According to an Amazon spokesperson, Amazon now has in operation:
26 Amazon Go AMZN stores in Chicago, New York, San Francisco and Seattle
2 Amazon Go Grocery stores in Seattle and Redmond
4 Amazon Fresh Grocery stores in California
Amazon Go stores are generally 1,000 to 3,000 square feet and come with Amazon’s famous “Just Walk Out” computer vision checkout-free technology. Customers just walk in, take whatever they want off the shelves, and walk out. The best way to think about them is as an approximation of your local mini-mart without ever having to stand in line.
Amazon Go Grocery stores are like Amazon Go, only bigger.

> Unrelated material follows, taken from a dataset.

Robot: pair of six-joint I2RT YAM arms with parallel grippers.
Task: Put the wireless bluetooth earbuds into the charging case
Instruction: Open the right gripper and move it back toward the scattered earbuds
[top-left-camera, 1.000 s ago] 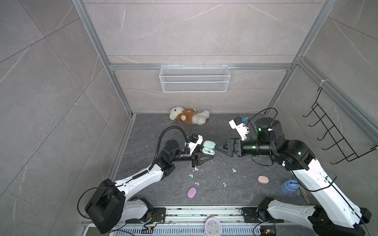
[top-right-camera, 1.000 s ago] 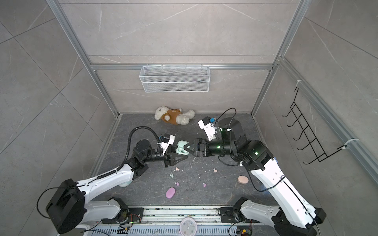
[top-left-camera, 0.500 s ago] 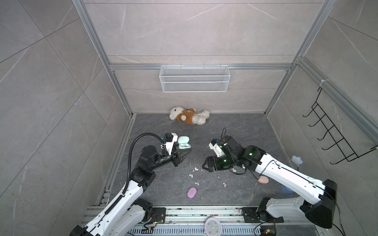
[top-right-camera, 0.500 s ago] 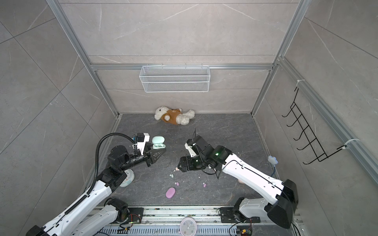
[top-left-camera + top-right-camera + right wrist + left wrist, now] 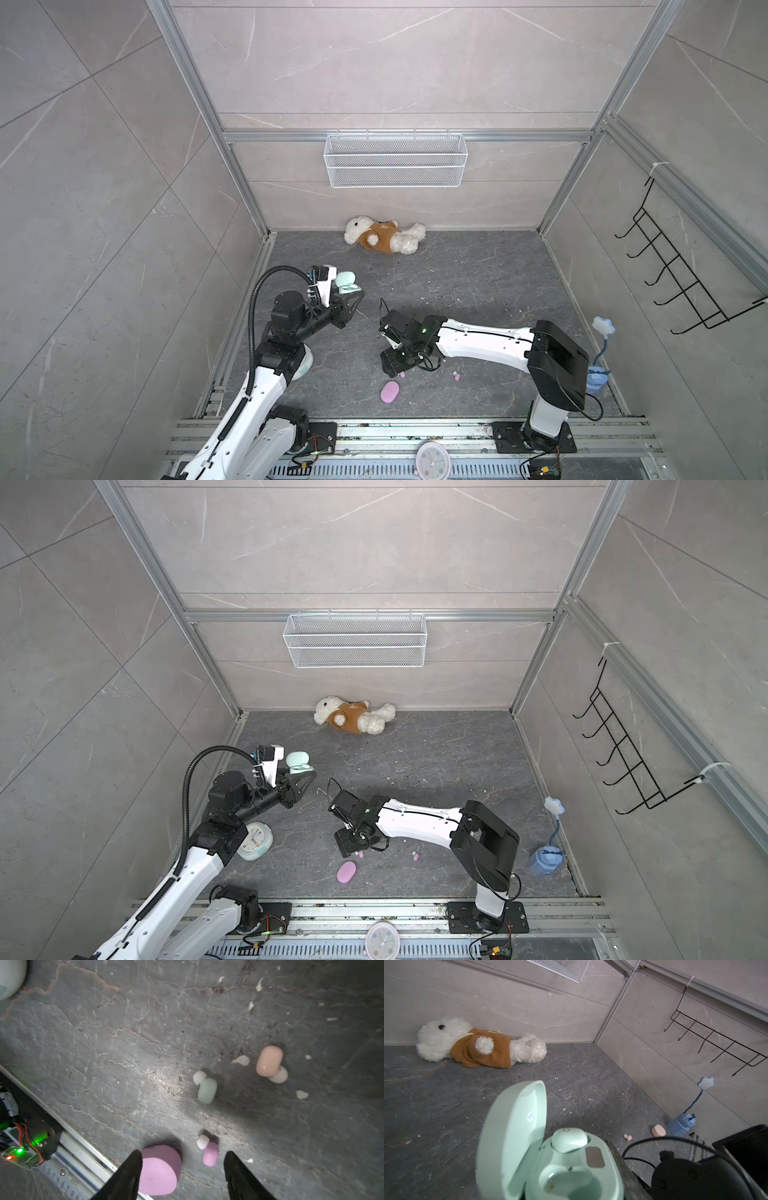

They are roughly 10,000 square feet and also come with more grocery items and, specifically, fresh produce. They, too, deploy “Just Walk Out” technology throughout the entirety of their shopping experiences.
Amazon Fresh, on the other hand, is slightly different. For one, it’s a full-scale grocery experience, roughly 30,000 to 40,000 square feet, with everything one would expect to find in his or her local grocery store. While it does not deploy “Just Walk Out” technology in the same manner, it does deploy a “Dash Cart,” which allows users of the cart to shop, bag items themselves, and then just walk out without standing in line.
All three concepts are nearly unparalleled experiences within the U.S. market today, and Amazon, according to a spokesperson for this article, confirmed that it soon plans to roll out out Go Grocery to Washington, D.C. and also to open additional Amazon Fresh stores in Naperville, IL; Whittier, CA; Long Beach, CA; Oak Lawn, IL; Schaumburg, IL; Bloomingdale, IL; and Woodland Park, NJ between now and the end of 2021.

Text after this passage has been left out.